SpaceX pushes first crewed launch of Dragon capsule to 2018

SpaceX had intended to launch its first Dragon capsule with a human crew on board in 2017, as part of a NASA mission. The planned launch has been pushed back to 2018, however, representing a delay of around half a year. SpaceX has pushed back the timing for the momentous mission as it revamps its fueling procedures for Falcon 9 rockets following a launchpad explosion this September.

Officially, SpaceX told TechCrunch in an official statement that it needs added time for “assessment and implementations” regarding its “designs, systems and processes” following the explosion earlier this year, hence the alternation in schedule. It notes that it is “finalizing the investigation” into the “anomaly” responsible for the September 1 accident. Meanwhile, SpaceX says that its commercial crew team “has continued to work closely with NASA and is completing all planned milestones for this period.”

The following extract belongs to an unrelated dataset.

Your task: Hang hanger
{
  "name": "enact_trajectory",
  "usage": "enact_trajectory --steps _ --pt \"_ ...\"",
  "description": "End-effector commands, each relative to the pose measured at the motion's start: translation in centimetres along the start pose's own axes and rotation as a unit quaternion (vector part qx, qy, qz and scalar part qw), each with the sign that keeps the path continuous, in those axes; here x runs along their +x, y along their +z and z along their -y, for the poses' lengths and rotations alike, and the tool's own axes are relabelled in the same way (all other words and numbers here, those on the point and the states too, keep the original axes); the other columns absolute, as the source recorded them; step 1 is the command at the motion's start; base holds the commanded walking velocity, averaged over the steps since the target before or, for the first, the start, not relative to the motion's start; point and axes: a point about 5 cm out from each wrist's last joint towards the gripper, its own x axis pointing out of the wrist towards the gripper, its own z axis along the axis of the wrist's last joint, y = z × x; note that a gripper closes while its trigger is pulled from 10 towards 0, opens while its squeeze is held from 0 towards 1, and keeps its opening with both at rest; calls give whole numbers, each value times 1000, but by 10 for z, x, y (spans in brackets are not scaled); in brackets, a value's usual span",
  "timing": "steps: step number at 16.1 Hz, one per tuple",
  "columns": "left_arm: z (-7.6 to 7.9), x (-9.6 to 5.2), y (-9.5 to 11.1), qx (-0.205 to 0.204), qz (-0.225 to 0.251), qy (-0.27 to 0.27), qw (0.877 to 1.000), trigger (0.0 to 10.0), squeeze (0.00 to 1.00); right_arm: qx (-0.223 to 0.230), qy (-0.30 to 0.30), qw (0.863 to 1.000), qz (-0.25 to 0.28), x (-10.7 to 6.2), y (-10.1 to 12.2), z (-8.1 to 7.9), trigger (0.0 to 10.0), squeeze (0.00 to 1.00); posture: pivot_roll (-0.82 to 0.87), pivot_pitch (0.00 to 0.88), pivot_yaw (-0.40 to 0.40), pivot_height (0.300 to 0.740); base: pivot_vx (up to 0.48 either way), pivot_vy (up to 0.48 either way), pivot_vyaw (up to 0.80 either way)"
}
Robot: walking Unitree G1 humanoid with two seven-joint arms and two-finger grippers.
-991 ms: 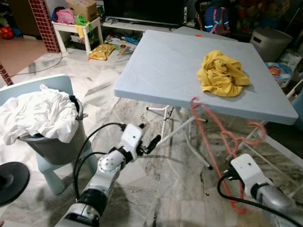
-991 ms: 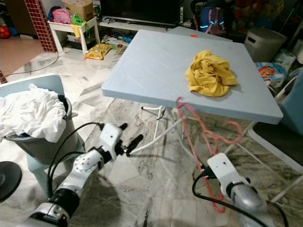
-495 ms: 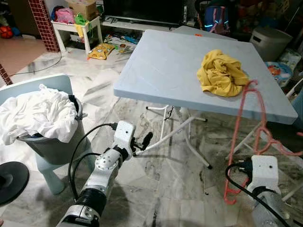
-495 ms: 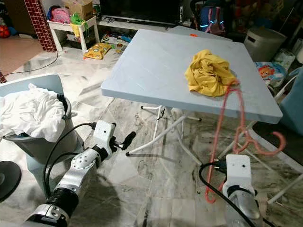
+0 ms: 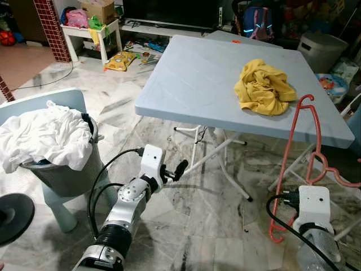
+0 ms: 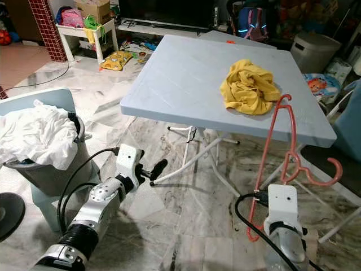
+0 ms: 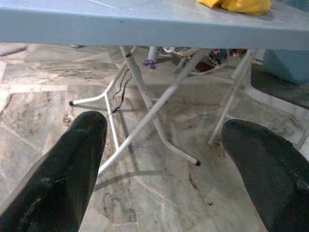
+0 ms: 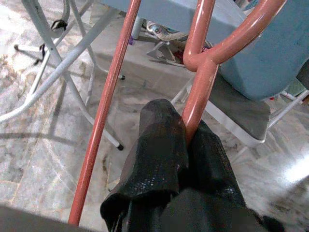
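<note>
A pale blue folding table [image 5: 197, 84] stands ahead, its near edge running from the near-left corner to the right, with open marble floor [image 5: 208, 226] in front of it and between its white legs [image 7: 145, 104]. A crumpled yellow garment [image 5: 265, 87] lies on the table's right half, close to the near edge. To the left, a grey laundry bucket [image 5: 67, 172] heaped with white cloth [image 5: 48, 135] sits on a pale blue chair [image 5: 56, 101], leaving a floor gap between it and the table.

The right gripper [image 8: 186, 145] is low at the near right, its fingers [image 8: 159, 145] pressed together on the stem of a red-orange plastic hanger [image 5: 304, 164]. The hanger stands roughly upright, long axis near vertical and leaning slightly; one curved end reaches up beside the table's near-right edge, just right of the garment, and a hook [image 6: 333, 169] points out to the right. A blue chair seat [image 8: 270, 63] lies right of it.

The left gripper [image 7: 164, 159] hovers low over the floor left of the table legs, jaws spread wide and holding nothing, pointing under the table.
</note>
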Motion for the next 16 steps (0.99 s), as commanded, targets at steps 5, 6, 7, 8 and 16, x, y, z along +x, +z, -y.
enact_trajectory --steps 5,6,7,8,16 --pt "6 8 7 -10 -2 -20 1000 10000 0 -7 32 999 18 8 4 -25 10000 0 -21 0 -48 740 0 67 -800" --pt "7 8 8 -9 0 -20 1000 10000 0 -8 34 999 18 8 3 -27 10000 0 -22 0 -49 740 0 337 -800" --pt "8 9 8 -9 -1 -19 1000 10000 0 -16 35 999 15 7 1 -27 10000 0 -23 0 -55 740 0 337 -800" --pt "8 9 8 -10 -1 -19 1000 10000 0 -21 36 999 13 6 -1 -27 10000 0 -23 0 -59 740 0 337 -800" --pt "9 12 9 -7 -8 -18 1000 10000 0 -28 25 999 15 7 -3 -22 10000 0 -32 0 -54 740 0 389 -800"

The¬†Wall Street Journal¬†reports that SpaceX’s unique plans to fuel its rockets while astronauts were already in the crew capsules mounted on board may be part of the planned changes, though members of a NASA committee assigned to review the practice are apparently sworn to secrecy in terms of discussing details with the media regarding those briefings.

In its official comments, however, SpaceX details the progress regarding its process of fueling the rocket while astronauts are present on the spacecraft, noting only that they will be further examined as a result of the investigation, with changes to be made as determined necessary.

Still on track for 2017 is an uncrewed demo launch, now targeting Q4 with the updated timeline. Dragon’s being designed with reuse of up to 10 missions possible, SpaceX notes, and other testing happening for crewed missions during 2017 include testing of spacesuits, parachutes, the crew access arm and more.

This puts SpaceX and rival Boeing in closer proximity in terms of crewed commercial mission launches, with the latter aiming for a first test flight in June 2018, and a crewed test to follow in August. If SpaceX hits its revised timeline, we should see the demo without astronauts launch in November 2018, with the first crewed launch in May 2018, so still ahead of Boeing’s time frames.